_Goal of the exercise_
Copy every line of the data that includes the string "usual".

= Beginning of Section =

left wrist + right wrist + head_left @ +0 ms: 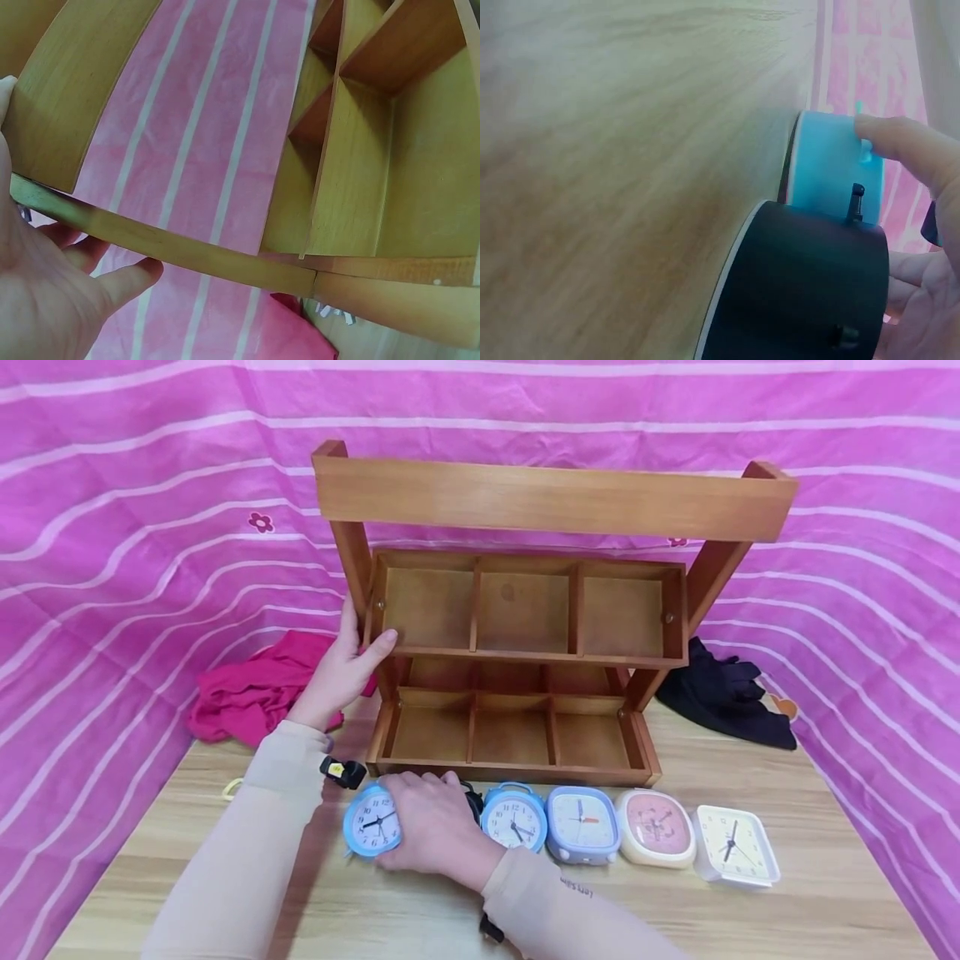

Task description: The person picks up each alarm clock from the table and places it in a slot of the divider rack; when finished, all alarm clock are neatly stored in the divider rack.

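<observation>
A two-tier wooden rack (525, 610) with divided compartments stands at the back of the table. My left hand (358, 643) grips its left side, thumb on the front edge of the upper tier; in the left wrist view my left hand (52, 292) lies against a wooden bar (195, 251). My right hand (423, 827) curls over a light blue round alarm clock (370, 824) at the left end of a row of clocks. A finger (904, 146) rests on the blue clock (829, 169), with a black clock (802, 292) beside it under my palm.
To the right stand a blue round clock (513, 817), a lavender square clock (582, 823), a cream and pink clock (656, 827) and a white clock (735, 845). A pink cloth (251, 693) lies left of the rack and a black cloth (723, 697) right. Pink striped fabric surrounds the table.
</observation>
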A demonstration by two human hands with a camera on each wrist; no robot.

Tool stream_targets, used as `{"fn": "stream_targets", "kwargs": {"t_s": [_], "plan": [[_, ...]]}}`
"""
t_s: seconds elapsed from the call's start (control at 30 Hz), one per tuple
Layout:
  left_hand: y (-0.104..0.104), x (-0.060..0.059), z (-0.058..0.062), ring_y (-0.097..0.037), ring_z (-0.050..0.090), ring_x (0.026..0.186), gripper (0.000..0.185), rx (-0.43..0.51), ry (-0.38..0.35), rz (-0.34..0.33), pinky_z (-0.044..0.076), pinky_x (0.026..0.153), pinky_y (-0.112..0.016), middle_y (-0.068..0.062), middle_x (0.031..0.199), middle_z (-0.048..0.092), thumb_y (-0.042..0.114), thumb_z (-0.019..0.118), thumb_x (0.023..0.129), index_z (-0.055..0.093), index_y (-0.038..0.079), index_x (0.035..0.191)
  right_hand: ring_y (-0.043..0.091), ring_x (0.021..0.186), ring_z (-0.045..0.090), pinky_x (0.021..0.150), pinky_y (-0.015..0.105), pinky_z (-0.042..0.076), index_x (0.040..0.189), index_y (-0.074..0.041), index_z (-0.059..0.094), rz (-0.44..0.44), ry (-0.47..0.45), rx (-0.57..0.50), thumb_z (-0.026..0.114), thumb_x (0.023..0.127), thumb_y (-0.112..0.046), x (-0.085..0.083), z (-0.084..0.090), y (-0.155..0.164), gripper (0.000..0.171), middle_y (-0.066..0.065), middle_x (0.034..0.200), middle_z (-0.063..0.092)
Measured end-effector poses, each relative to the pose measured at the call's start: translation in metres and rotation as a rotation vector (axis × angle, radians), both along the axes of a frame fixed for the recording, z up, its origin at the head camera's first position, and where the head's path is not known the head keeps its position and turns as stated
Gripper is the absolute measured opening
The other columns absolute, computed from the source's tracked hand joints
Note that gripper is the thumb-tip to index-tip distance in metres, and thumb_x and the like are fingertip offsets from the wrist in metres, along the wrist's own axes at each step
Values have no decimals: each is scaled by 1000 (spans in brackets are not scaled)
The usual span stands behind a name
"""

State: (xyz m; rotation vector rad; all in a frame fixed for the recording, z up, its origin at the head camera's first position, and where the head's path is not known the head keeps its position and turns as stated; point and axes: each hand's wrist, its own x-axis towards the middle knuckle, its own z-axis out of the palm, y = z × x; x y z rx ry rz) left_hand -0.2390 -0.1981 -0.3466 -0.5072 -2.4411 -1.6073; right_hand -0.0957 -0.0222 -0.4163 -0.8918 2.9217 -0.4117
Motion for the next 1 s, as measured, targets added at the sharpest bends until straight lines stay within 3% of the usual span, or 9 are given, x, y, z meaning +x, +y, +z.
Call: {"fn": "stream_targets", "kwargs": {"t_s": [0.2,0.4,0.6,0.83,1.0], "plan": [[-1,1,3,-26,24,157,92,-18,-10,-33,24,126,-56,1,173,14,32,63,105,-6,43,166,10,101,58,81,32,42,143,-26,57,6,37,-76,92,64,-61,2,5,1,93,-11,123,66],[-4,4,7,-34,25,157,92,-91,-68,-5,24,124,-62,-4,174,14,43,61,104,-8,42,166,13,112,60,89,38,46,144,-25,56,4,67,-95,93,64,-61,4,14,1,95,-9,132,65],[-5,7,9,-34,22,158,94,-108,-88,5,23,124,-63,-5,175,11,45,61,104,-11,42,165,14,108,59,87,37,47,146,-24,56,-6,84,-110,94,64,-58,0,23,6,96,-8,134,65],[-5,5,8,-35,22,157,93,-103,-91,-2,23,123,-65,-5,174,11,45,60,104,-10,43,165,18,109,59,87,39,52,146,-21,57,-19,85,-97,94,67,-54,-23,34,21,93,-4,135,66],[-1,9,13,-36,23,157,92,-82,-100,-8,23,123,-66,-7,174,13,39,60,105,-9,38,166,20,114,58,91,42,55,146,-20,57,-31,16,-133,93,71,-50,-47,47,35,89,-2,136,65]]}}
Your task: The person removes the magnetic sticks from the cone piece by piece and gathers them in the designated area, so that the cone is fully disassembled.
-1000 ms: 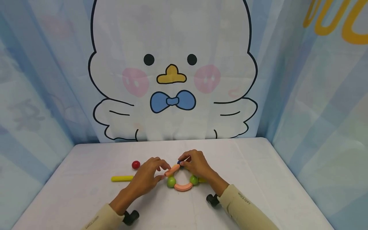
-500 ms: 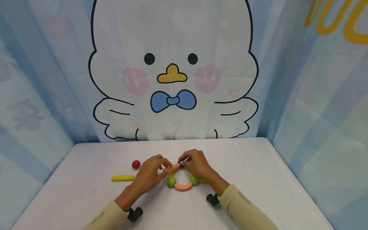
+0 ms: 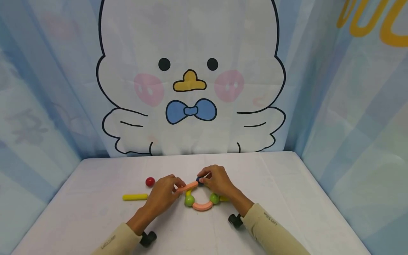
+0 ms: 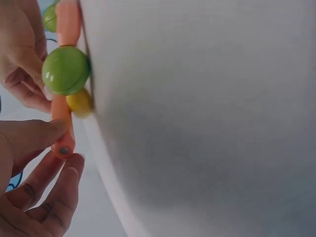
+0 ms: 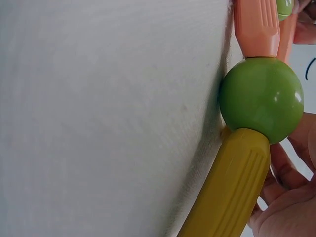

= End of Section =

_Solution for this task_
The usual span stands behind a name
Motion for the next 1 s, as measured, targets added at the sharpest bends until straight lines stay within 3% of the usual span, or 9 are given, x, y, z meaning +x, +y, +z.

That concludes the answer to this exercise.